Source modifications in working tree:

  1. resolver.qz: Mangle fix (interpolation), hashmap dedup
  2. typecheck_expr_handlers.qz: tc_mangle uses interpolation
  3. string_intern.qz: mangle() and mangle_int() simplified (no caching, safe interpolation)
  4. mir.qz: Drop emission uses interpolation instead of mangle()
  5. mir_lower.qz: .size hardcoded fallback (offset 1 instead of 0)
  6. typecheck_util.qz: builtins: Map<String,Int>builtins: Int, same for min/max arity
  7. typecheck_builtins.qz: UFCS .set()/.has()hashmap_set()/hashmap_has()
  8. str_compat.qz: __map_get_raw param Map<String,Int>Int, .get()hashmap_get()
  9. quartz.qz: Removed incremental compilation code (Tier 1+2), simplified mem_report, vec_get() calls instead of [i] indexing
  10. Various files: vec_new()vec_new<Int>() (typeenv.qz, egraph_opt.qz, lexer.qz, domtree.qz)

Option A: Fix Gen1’s Type Errors (Surgical)

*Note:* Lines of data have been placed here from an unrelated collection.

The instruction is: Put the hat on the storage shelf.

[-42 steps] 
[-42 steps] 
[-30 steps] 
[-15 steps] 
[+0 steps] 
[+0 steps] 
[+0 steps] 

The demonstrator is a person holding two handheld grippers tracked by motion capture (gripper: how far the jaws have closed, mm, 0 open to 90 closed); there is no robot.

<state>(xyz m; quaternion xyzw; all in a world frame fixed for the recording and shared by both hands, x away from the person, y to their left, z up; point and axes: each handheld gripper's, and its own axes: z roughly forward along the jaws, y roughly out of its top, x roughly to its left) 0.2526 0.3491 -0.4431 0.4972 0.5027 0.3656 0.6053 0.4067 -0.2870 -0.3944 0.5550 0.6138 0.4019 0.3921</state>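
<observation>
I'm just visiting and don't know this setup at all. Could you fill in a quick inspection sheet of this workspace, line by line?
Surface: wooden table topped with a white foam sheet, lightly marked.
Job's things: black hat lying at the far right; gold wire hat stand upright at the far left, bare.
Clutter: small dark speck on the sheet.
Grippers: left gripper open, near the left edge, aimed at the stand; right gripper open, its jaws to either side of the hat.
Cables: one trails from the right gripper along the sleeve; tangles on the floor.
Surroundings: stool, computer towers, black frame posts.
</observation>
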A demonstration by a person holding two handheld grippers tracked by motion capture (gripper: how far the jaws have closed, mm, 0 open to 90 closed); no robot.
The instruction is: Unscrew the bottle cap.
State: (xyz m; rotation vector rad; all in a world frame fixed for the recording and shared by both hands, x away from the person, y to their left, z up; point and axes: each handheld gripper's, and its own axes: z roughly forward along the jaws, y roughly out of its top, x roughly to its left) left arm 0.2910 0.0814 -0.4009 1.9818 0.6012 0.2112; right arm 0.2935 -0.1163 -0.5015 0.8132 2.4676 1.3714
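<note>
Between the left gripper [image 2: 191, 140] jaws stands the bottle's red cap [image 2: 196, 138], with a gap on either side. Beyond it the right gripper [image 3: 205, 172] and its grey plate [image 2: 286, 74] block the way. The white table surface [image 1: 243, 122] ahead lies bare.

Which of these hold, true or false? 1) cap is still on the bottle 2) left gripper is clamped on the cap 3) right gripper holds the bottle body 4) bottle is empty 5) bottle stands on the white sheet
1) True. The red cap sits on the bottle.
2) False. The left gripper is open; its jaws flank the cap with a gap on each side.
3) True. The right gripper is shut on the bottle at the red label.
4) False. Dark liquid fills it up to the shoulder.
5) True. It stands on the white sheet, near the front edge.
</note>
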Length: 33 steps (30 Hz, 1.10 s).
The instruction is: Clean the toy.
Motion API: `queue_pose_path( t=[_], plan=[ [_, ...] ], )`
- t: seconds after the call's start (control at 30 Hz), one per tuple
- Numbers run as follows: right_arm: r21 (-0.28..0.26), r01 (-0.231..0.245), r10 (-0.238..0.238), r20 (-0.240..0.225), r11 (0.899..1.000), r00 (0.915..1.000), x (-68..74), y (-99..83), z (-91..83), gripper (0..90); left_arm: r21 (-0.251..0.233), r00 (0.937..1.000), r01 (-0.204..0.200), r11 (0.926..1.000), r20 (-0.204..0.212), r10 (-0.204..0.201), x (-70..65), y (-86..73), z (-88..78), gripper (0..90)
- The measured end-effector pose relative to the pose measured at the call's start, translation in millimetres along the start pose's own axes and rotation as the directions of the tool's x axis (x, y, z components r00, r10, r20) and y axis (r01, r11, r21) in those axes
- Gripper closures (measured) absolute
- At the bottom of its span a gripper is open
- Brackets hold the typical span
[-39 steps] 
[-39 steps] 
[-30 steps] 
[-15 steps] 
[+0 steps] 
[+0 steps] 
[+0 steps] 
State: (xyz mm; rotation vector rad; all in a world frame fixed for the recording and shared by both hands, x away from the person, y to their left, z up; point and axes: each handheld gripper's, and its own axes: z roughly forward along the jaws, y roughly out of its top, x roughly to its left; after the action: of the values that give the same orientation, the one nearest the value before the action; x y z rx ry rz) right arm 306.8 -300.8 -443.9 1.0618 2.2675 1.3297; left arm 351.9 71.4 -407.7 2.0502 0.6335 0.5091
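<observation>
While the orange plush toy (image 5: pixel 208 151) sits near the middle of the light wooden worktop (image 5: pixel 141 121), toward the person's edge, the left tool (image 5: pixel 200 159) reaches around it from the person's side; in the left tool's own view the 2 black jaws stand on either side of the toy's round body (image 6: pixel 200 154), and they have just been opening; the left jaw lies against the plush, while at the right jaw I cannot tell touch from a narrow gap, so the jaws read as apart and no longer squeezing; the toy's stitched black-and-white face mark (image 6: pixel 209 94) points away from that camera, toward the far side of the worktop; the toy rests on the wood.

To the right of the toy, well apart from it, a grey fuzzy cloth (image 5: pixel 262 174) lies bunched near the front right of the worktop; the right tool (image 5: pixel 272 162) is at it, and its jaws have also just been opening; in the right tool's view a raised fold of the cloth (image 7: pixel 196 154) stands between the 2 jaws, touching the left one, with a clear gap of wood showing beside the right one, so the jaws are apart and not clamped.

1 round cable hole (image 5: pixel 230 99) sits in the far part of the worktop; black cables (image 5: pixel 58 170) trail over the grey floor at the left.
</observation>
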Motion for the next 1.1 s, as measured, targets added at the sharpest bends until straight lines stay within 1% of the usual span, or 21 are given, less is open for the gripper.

The type errors are caused by 9 wrong GEP offsets in gen1’s compiled code. These affect gen1’s typechecker at runtime. Finding and patching the EXACT 9 GEPs in gen1.ll would fix everything.

Known facts about the wrong GEPs:

  • They are NOT in tc_lookup_builtin (verified: uses correct offset 4 for tc.builtins)
  • They are NOT in tc_register_builtin (verified: uses correct offset 4)
  • The logep GEPs used in icmp slt comparisons are mostly LEGITIMATE field-0 accesses, NOT wrong .size fallbacks
  • ast_node_count was verified: its logep_1 is a correct .kinds field access (offset 0), and .size is correctly resolved as .size.ptr with offset 1
  • The wrong GEPs are likely in the typechecker’s UFCS resolution or type inference code

Option B: Incremental Bootstrap

  1. Get binary from last-known-fixpoint commit (before any memory optimization)
  2. Checkout source from that commit
  3. Apply mangle fix (all 4 locations)
  4. Compile with the old binary → gen1 (should work, same source era)
  5. Apply changes incrementally (one commit at a time)
  6. Recompile at each step

This is tedious but guaranteed to work.

Option C: Source-Level Workaround

Make quartz.qz NOT trigger gen1’s type errors by:

  • Using ONLY builtins that gen1 types correctly
  • Using only vec_get()/vec_size() instead of UFCS .get()/.size()
  • Adding explicit type annotations everywhere

This requires understanding exactly which patterns gen1’s typechecker mishandles.

Key Binaries

  • /tmp/quartz-phase1 — Phase 1 binary (from commit 54eb4965, recovered from git)
  • self-hosted/bin/backups/quartz-prev — Identical to Phase 1
  • self-hosted/bin/quartz — Committed binary (BROKEN, mangle use-after-free)
  • self-hosted/bin/backups/quartz-golden — Copy of committed binary (also BROKEN)

Machine

  • 64 GB RAM
  • macOS 15.7.1, ARM64
  • LLVM 21 at /opt/homebrew/opt/llvm/bin
  • mimalloc 3.2.8

Key Discovery

The mangle use-after-free existed in FOUR places in the codebase, not just resolver.qz:

  1. resolver.qz (known from previous session)
  2. typecheck_expr_handlers.qz:32 (tc_mangle — called during typechecking, caused the crash)
  3. string_intern.qz (mangle/mangle_int functions themselves)
  4. mir.qz (drop emission code)

Fixing all four allows gen1 to run without crashing. The remaining issue is the 9 wrong GEP offsets that cause cascading type errors.